Past Trainees and their Experience:

Mai ElMallah, MD:
She joined the Fuller laboratory in 2010 as an MD with no prior laboratory research experience. Her training and interactions with the broader UF respiratory community led her to reevaluate her goals as a physician and convinced her to pursue an academic career. Dr. ElMallah joined the Fuller laboratory during her pediatric pulmonary fellowship because of her clinical experiences in providing respiratory care to patients with Pompe disease, and conversations with Dr. Fuller concerning ongoing studies of gene therapy attempting to reverse respiratory dysfunction in a murine model of Pompe. She quickly learned how to conduct respiratory research, and published a series of papers describing novel gene therapy approaches targeting respiratory-dysfunction. After her fellowship, Dr. ElMallah received an NIH K08 award, followed shortly by her appointment as an Assistant Professor at the University of Massachusetts. She has already received an NIH R21 award as PI, and is an emerging leader in translational research in respiratory control. When asked about her experiences at UF, Dr. ElMallah said: “My time at UF provided me with the foundation for a successful research career. The UF respiratory
community is second to none, and I could not 
imagine a better
environment for an MD such as myself to learn the fundamentals
of respiratory research.

Daryl Fields (MD/PhD candidate):
After working as an MD/PhD student in Dr. Mitchell’s laboratory at the University of Wisconsin, Dr. Fields chose to defer clinical training for one year to gain additional research experiences at UF, funded by an NRSA F30 and a fellowship from the United Negro College Fund. His PhD thesis concerned novel signaling pathways giving rise to respiratory motor plasticity. His decision to rejoin Dr. Mitchell at UF was fueled by his desire to refine his skills in project planning, manuscript preparation, laboratory management and translational research. During this year, he developed several novel projects related to cancer, sleep apnea and spinal injury, including conceptualization of a patent application recently filed with the USPTO. He defended his PhD in June, and resumed clinical training in July 2016. His collective experience will result in >12 publications in strong journals, and he was recognized with several national awards for research excellence. Although back in Wisconsin, he continues to maintain frequent contact with his UF collaborators and mentors. He plans to enter a residency that will allow him to advance novel therapeutics to patients with compromised breathing ability. He said about his UF experience: “the strong collaborative environment at UF exposed me to leading investigators in the respiratory neurobiology field. I know the multidisciplinary skill-set that I’ve developed has prepared me for future success as an independent physician scientist. I look forward to working with my UF colleagues on future projects!

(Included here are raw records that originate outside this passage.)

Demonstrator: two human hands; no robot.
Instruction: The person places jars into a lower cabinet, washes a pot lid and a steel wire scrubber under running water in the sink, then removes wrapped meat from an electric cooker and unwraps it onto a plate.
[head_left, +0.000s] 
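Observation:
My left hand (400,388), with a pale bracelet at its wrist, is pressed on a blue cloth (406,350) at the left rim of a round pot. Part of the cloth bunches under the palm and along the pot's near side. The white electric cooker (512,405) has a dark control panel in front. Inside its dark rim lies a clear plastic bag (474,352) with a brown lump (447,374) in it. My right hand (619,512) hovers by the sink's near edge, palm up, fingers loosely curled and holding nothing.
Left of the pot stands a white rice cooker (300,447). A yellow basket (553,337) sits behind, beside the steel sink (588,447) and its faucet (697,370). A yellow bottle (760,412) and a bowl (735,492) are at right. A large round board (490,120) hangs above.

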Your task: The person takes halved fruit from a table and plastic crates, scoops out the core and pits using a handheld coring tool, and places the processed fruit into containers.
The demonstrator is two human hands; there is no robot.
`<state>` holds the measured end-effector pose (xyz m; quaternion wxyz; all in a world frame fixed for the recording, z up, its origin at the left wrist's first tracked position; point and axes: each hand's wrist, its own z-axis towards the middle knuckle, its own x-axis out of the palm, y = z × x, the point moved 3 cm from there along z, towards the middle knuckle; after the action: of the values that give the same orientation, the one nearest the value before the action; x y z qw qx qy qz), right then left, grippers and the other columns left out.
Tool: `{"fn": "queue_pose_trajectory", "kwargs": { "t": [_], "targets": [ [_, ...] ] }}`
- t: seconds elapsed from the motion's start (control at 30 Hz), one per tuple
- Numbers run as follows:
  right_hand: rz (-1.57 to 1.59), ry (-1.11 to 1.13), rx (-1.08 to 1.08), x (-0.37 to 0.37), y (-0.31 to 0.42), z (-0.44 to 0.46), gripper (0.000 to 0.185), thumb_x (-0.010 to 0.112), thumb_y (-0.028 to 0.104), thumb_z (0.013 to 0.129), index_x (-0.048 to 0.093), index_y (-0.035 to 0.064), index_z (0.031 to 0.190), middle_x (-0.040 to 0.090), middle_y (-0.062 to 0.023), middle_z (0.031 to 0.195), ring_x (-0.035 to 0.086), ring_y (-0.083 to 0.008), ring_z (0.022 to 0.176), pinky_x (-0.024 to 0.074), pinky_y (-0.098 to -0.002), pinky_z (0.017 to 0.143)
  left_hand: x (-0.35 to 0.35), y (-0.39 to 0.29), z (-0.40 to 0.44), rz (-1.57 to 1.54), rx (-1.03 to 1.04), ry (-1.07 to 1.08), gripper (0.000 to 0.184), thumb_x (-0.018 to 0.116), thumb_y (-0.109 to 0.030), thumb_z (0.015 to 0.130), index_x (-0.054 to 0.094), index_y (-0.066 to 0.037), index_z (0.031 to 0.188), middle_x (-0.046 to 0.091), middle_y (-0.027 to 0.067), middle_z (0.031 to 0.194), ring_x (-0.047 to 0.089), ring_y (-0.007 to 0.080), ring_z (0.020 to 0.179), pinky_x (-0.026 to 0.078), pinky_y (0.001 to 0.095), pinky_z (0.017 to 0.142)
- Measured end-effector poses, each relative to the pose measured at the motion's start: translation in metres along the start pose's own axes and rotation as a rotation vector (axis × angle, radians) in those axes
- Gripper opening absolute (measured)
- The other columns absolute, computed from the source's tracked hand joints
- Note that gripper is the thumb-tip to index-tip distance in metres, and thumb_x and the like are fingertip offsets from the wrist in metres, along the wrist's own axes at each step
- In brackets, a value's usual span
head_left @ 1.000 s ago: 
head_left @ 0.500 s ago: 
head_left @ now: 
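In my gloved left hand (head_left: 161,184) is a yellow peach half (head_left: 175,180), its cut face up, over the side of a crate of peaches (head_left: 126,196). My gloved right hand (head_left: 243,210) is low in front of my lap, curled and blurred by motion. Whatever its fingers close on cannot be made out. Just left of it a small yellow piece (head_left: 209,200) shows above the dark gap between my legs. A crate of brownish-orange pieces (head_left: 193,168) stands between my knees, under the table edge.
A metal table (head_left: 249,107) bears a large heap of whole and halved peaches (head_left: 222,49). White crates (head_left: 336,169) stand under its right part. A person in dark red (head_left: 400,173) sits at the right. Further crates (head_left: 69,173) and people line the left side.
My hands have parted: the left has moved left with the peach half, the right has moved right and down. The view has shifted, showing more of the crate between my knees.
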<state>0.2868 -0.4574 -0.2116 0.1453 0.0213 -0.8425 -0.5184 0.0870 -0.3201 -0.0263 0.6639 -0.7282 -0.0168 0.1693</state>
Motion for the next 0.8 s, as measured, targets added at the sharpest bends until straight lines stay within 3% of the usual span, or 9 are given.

Lauren Tabor (CCC-SLP, MS):
Lauren is a speech pathologist with a specialization in dysphagia, and is currently in her third year of the UF Rehabilitation Science PhD program. She reports: “my experience has been incredibly fulfilling. As a clinician, my training consisted primarily of anatomy and physiology and behavioral manifestations of disease, and touched very little on the neural pathways and cellular adaptations that underlie these behavioral changes. Our classes, including Neuroplasticity and the Control of Breathing and Airway Defense: Implication for Rehabilitation, consist of basic, translational and clinical scientists, which provides a comprehensive understanding of rehabilitation from the cellular through patient levels. The interdisciplinary discussion and potential for translational collaboration is one of my favorite aspects of the RSD program. As a result, my own research questions and goals are more sound, with a solid understanding of mechanisms of change
supported by principles of neuroplasticity.”